Revver charges advertisers every time someone watches a video all the way through. Fees are about 85 cents per click, with half going to toward the creator of the video and half going to Revver. Once a video earns $20 through clicks, Revver starts paying its creator.
"This is Hollywood in 1908. These behaviors are just coming into practice," Starr said. The tracking and measuring allows amateur filmmakers to get paid, but it also offers advertisers a tangible measure of their campaigns.
"If you're a skateboard manufacturer, you can come into our system and ask for the top 50 skateboarding videos," Starr said. The company can then place ads on the tail of skateboarding videos only, ostensibly gaining control to reach its target audience. Ad inventory on Revvers' 10,000 video clips are sold out through March.
A trio of L.A.-area college grads who call themselves the Lonely Island Akiva Schaffer, Jorma Taccone and Andy Samberg recently landed jobs on NBC's "Saturday Night Live" because of the dorm-room comedic shorts they posted on their Web site.
But they're the exception. Few Web videos will net their creators a television pilot, even fewer will lead to a major motion picture deal. Most of these videos will just circle the Web.
Hollywood's traditional heavyweights the networks and studios, production companies and agencies are tentatively poking at the online video world, trying to figure out a way to harness its power. Folks in the entertainment industry admit they're looking at video Web sites, especially at clips that achieve cult-status or "most-popular" status.
"If something is amazing, it becomes viral very quickly and I see it just like the rest of the marketplace," Weinstein said. But as an agent with UTA, he's in more of a position to do something with it.
UTA represents Lonely Island, for example, and Weinstein's new media department is trying to make forays into non-traditional entertainment channels.

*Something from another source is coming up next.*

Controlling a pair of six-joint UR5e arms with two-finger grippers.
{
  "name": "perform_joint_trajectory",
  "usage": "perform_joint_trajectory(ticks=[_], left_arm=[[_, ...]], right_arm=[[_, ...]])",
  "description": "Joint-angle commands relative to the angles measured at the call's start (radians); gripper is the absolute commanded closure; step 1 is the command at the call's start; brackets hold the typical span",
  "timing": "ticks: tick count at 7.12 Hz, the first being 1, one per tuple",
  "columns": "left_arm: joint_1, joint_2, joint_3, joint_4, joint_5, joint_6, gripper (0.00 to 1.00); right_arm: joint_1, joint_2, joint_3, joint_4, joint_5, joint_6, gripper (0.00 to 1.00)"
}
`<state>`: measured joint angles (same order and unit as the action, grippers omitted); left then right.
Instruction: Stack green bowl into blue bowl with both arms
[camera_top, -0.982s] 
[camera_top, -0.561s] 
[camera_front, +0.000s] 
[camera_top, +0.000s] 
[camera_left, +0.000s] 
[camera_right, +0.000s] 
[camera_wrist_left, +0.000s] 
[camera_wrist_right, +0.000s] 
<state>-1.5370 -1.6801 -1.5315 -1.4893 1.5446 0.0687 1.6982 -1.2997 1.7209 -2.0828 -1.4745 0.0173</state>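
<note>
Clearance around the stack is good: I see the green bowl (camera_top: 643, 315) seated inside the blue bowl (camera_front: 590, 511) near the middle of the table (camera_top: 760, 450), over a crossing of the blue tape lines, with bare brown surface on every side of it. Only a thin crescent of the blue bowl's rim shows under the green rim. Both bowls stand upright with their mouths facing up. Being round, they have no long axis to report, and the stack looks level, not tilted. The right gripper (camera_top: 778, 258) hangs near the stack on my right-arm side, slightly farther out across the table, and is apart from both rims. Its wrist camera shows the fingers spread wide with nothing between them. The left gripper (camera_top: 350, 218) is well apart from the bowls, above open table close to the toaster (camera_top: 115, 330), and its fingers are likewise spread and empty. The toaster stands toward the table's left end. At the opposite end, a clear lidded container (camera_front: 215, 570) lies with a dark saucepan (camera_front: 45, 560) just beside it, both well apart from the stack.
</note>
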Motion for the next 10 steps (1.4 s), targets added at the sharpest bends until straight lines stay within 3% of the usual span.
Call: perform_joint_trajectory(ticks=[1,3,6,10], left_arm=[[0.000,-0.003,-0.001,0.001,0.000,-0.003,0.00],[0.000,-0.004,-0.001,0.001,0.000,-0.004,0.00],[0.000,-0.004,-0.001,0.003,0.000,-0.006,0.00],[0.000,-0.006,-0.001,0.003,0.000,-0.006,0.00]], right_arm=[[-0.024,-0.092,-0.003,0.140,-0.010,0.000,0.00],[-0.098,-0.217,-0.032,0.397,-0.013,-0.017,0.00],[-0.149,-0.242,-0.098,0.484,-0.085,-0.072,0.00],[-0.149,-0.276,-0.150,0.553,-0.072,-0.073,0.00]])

"If someone can make a home video that can stand up next to a professional one, I think that's fantastic," Weinstein said. He was careful to point out that his first priority is finding new and exciting opportunities for his current clients to reach new audiences. "But as a secondary goal, we're always interested in discovering new talent," he said.
Web sites rank videos through community-based voting, so "the better stuff does generally get voted to the top," said David Kang, manager with talent management company the Firm. But just because something is popular or funny doesn't mean it's brilliant.
"We're watching what's happening in Internet video with great interest, but there is still a lot of 'noise.' The quality is really uneven," Kang said. He said he hasn't had any serious discussions about trying to manage people from the Web yet.
Video search engine officials are keeping their eyes peeled for talent, too. Yahoo's Santa Monica-based media division is actively pursuing content creators within the industry and outside of it.
"Any piece of content that has a viral component to it is going to be very sought after," said Dan Berger, spokesman for Yahoo Media, which cut JibJab's first distribution deal. "The more viral a piece of video content is, the better."
Yahoo's media types are aware of the competition after all, the Yahoo Video Search engine (a separate division) links to content all over the Web, not just Yahoo-generated content. "But I don't want to give the impression that we have guys scouring the Internet looking for people to do deals with," Berger said.
Agents such as Weinstein also take pains to distance themselves from the frenzied search for "the Next JibJab."
"I don't think our current client roster will be replaced by people on the Internet," he said. "But if we can find some diamonds in the rough, that's great."